▶ **EXERCISE INSTRUCTIONS**
Set down every entry exactly as it stands, omitting any picture.
──────── SOURCE DATA ────────
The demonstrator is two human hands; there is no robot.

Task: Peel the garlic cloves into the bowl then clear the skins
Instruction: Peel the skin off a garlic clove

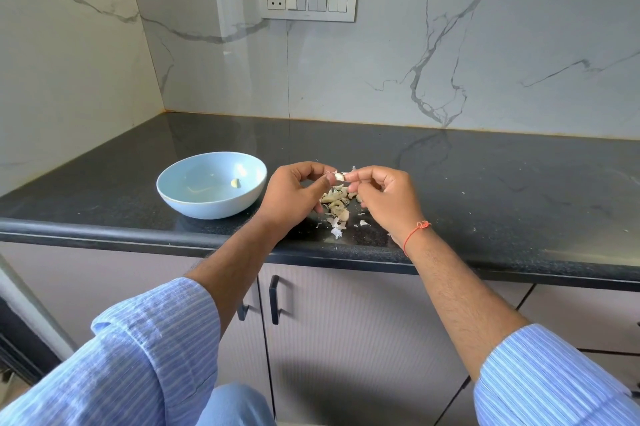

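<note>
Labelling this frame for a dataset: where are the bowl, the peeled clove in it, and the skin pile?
bowl [180,207]: head view, outer front wall.
peeled clove [235,183]: head view, its middle.
skin pile [335,205]: head view, centre of heap.

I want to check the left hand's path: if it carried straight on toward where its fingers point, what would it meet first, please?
Probably the garlic clove pinched between both hands, then the right hand just beyond; the left hand points right, though depth is unclear.

Two hands meet over a dark counter [485,183]. The left hand [294,197] and right hand [384,197] both pinch one garlic clove [338,177] between their fingertips. Below the hands lies a pile of skins and cloves [336,205]. Left of the left hand sits a pale blue bowl [180,197] holding one peeled clove [235,183].
</note>
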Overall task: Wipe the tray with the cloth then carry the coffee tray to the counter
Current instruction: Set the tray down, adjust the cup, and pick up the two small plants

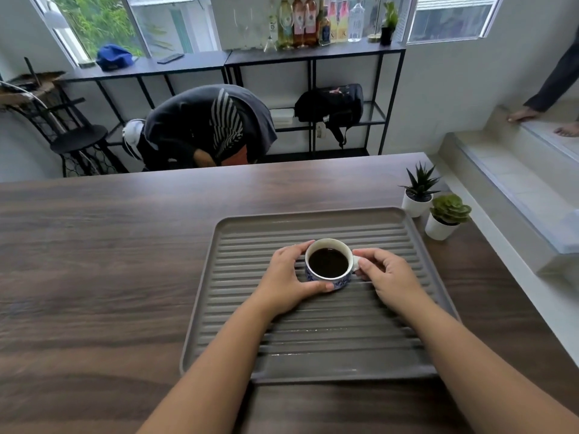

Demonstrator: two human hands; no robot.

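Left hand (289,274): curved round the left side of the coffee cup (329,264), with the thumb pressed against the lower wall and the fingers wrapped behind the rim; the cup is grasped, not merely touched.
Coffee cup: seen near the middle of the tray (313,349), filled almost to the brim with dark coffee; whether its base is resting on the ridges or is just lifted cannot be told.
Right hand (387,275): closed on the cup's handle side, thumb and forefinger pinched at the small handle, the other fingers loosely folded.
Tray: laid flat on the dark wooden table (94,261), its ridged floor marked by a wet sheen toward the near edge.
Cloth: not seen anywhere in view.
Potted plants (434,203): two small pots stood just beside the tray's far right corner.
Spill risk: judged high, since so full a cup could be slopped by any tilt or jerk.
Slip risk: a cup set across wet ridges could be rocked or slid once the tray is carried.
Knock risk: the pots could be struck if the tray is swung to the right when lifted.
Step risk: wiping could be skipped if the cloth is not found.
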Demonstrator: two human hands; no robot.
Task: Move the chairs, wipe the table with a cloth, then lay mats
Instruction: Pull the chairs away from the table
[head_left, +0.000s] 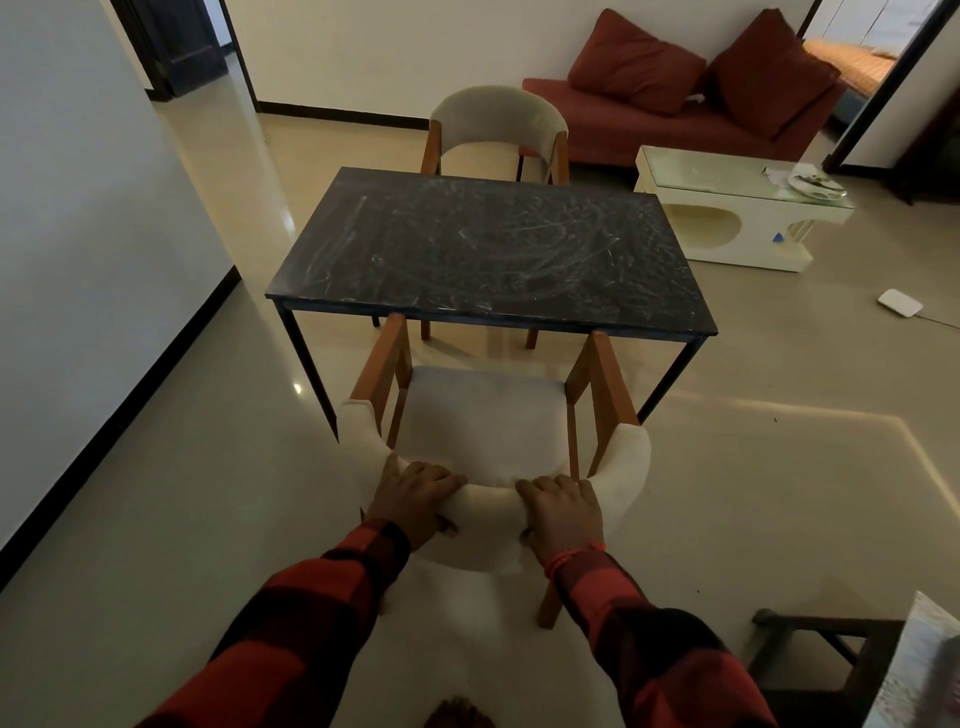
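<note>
Both hands (415, 499) grip near chair (483, 415), facing table (483, 249).

Sofa: red sofa (649, 127) against the far wall
Cushions: two red cushions (636, 62) leaning on it
Coffee table: cream coffee table (727, 228) before the sofa
Floor: white flat device (900, 303), cabled
</note>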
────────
▶ **EXERCISE OUTPUT**
The demonstrator is two human hands; there is no robot.

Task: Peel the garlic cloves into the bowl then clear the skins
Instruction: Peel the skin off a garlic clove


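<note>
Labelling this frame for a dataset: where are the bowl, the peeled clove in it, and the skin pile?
bowl [180,207]: head view, outer front wall.
peeled clove [235,183]: head view, its middle.
skin pile [335,205]: head view, centre of heap.

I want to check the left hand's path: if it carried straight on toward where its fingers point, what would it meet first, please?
Probably the garlic clove pinched between both hands, then the right hand just beyond; the left hand points right, though depth is unclear.

Two hands meet over a dark counter [485,183]. The left hand [294,197] and right hand [384,197] both pinch one garlic clove [338,177] between their fingertips. Below the hands lies a pile of skins and cloves [336,205]. Left of the left hand sits a pale blue bowl [180,197] holding one peeled clove [235,183].
</note>
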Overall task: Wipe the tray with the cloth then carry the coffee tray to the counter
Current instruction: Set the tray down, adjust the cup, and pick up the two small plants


Demonstrator: two human hands; no robot.

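Left hand (289,274): curved round the left side of the coffee cup (329,264), with the thumb pressed against the lower wall and the fingers wrapped behind the rim; the cup is grasped, not merely touched.
Coffee cup: seen near the middle of the tray (313,349), filled almost to the brim with dark coffee; whether its base is resting on the ridges or is just lifted cannot be told.
Right hand (387,275): closed on the cup's handle side, thumb and forefinger pinched at the small handle, the other fingers loosely folded.
Tray: laid flat on the dark wooden table (94,261), its ridged floor marked by a wet sheen toward the near edge.
Cloth: not seen anywhere in view.
Potted plants (434,203): two small pots stood just beside the tray's far right corner.
Spill risk: judged high, since so full a cup could be slopped by any tilt or jerk.
Slip risk: a cup set across wet ridges could be rocked or slid once the tray is carried.
Knock risk: the pots could be struck if the tray is swung to the right when lifted.
Step risk: wiping could be skipped if the cloth is not found.
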Demonstrator: two human hands; no robot.
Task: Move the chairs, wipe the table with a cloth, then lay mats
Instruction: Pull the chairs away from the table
[head_left, +0.000s] 
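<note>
Both hands (415, 499) grip near chair (483, 415), facing table (483, 249).

Sofa: red sofa (649, 127) against the far wall
Cushions: two red cushions (636, 62) leaning on it
Coffee table: cream coffee table (727, 228) before the sofa
Floor: white flat device (900, 303), cabled
</note>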

Work on this exercise is finished, so nothing remains.